図6中のXmはX材料を示し、Y1はY1材料を示し、Y2はY2材料を示す。
【0072】
[実施例102]
X材料は実施例101と同様に作成した。
Y材料としては、横235mm×縦42mm×厚み1.6mmのサイズの材料(Y3材料)を1枚切り出して使用した。
Y3材料の配置を
図7に示すように配置してプレス成形した(
図7中のXmはX材料を示し、Y3はY3材料を示し、A2はプレス成形体のハット形状の天面となる領域を示す)。Y3材料をハット形状の天面を形成するための成形型面(
図5のA1)に収まるように配置してプレスした。Y3材料の幅(
図7のa方向の長さであり、RAで示される。)はハット形状の天面を形成するための成形型面の幅(
図5のRA)と同じである。
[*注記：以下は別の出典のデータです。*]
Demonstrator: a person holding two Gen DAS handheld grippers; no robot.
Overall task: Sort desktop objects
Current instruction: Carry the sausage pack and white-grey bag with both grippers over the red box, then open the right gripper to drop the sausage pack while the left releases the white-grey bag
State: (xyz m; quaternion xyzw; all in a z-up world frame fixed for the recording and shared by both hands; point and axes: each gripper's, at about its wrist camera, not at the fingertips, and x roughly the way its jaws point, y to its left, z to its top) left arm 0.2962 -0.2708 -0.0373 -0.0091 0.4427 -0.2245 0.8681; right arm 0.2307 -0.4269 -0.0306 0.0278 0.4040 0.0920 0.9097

このため、実施例101の
図6の配置に比べて圧力が均一にかかりやすく、より低圧の条件で成形しても、実施例101と同じように
図8に示す形状のプレス成形体を成形できた。
実施例101及び102は、X材料とY材料を同時プレスしてプレス成形体を製造するため、X領域とY領域の接合強度に優れ、かつ生産効率に優れ、流動性に優れるY材料を必要な部分にのみ配置することで、複雑な形状のプレス成形体を製造できる。